ABOUT THIS TASK – Please report every line of the listing below that has the word "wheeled" in it.

DATA TO PROCESS –

-------------------------

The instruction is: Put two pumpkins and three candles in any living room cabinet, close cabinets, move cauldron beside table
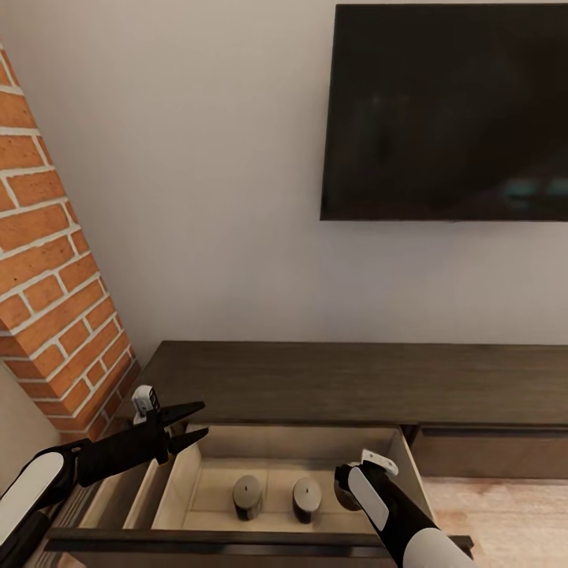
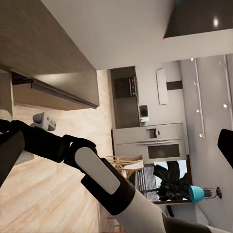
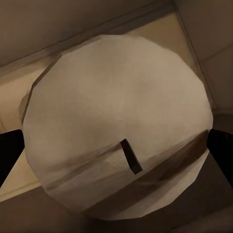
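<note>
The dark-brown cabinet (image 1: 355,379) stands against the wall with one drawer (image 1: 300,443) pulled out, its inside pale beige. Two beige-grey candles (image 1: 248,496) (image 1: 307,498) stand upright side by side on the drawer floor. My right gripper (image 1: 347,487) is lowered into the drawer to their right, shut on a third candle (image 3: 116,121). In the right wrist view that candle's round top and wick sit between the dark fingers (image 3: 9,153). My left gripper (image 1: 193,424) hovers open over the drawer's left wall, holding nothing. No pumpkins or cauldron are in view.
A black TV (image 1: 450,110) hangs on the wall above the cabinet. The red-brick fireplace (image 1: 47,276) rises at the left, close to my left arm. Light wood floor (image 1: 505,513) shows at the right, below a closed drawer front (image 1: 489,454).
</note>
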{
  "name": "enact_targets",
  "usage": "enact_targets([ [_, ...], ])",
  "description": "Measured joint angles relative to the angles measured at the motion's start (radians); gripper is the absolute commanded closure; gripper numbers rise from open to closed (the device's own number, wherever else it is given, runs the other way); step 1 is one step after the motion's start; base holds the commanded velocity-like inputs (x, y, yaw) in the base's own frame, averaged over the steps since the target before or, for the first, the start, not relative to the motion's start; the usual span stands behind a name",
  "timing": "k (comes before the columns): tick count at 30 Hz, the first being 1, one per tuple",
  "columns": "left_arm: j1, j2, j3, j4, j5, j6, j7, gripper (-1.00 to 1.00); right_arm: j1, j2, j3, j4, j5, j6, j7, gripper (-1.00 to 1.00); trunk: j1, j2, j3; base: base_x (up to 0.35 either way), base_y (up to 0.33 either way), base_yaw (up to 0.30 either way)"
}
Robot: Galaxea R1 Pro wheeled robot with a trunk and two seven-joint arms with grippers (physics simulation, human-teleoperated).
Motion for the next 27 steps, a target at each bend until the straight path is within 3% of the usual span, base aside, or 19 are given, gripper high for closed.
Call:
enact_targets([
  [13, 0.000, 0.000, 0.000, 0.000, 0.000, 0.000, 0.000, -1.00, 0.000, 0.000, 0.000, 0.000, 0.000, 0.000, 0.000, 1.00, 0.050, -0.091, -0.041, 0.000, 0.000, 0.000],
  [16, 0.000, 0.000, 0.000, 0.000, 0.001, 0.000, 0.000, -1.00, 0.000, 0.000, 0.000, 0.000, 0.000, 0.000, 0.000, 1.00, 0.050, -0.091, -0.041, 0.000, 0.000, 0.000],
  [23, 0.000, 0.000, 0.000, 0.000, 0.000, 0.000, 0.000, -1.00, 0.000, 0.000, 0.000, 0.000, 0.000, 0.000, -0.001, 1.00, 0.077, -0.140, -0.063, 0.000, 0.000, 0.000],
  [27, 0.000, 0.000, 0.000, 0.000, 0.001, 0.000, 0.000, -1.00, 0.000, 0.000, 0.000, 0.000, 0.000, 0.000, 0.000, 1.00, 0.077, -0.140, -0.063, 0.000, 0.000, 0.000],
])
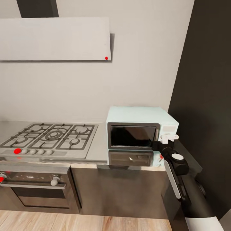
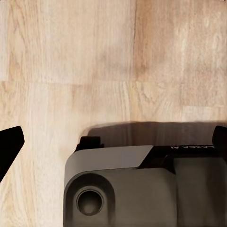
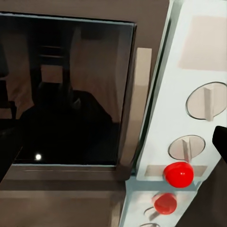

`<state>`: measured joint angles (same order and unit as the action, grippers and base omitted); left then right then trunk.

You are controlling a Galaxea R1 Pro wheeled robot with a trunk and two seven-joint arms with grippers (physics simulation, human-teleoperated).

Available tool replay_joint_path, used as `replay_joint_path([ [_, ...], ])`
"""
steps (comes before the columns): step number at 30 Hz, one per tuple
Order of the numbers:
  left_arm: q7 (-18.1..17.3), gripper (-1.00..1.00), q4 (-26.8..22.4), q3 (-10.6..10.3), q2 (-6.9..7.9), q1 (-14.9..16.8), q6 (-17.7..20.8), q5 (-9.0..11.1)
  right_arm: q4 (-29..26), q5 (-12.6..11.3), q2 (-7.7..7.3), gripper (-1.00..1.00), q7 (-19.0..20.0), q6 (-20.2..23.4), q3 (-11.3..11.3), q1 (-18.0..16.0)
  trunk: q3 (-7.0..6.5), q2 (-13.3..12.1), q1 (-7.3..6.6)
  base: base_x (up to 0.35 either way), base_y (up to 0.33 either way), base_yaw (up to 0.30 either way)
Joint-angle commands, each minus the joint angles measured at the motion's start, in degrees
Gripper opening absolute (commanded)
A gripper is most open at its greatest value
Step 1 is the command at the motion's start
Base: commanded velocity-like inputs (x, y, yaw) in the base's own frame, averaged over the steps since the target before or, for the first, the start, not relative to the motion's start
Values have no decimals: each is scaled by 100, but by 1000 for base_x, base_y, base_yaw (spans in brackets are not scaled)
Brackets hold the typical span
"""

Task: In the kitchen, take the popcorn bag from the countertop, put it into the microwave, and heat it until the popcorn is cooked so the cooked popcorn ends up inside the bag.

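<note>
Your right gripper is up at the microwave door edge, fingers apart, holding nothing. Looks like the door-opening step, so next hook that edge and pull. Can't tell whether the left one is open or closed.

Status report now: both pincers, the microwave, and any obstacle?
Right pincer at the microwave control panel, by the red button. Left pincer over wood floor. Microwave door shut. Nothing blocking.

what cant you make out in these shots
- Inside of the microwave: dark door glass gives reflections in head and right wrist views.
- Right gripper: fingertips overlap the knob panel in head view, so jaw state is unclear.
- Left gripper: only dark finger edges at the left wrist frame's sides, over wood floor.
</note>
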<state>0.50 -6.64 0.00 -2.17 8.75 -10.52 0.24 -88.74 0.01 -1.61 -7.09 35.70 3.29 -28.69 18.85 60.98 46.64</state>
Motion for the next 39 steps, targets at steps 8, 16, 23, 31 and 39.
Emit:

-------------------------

EXERCISE SOLUTION –
Robot: Galaxea R1 Pro wheeled robot with a trunk and two seven-joint arms with grippers (physics simulation, human-teleoperated).
You are controlling a Galaxea R1 Pro wheeled robot with a trunk and two seven-joint arms with grippers (physics simulation, human-teleoperated).

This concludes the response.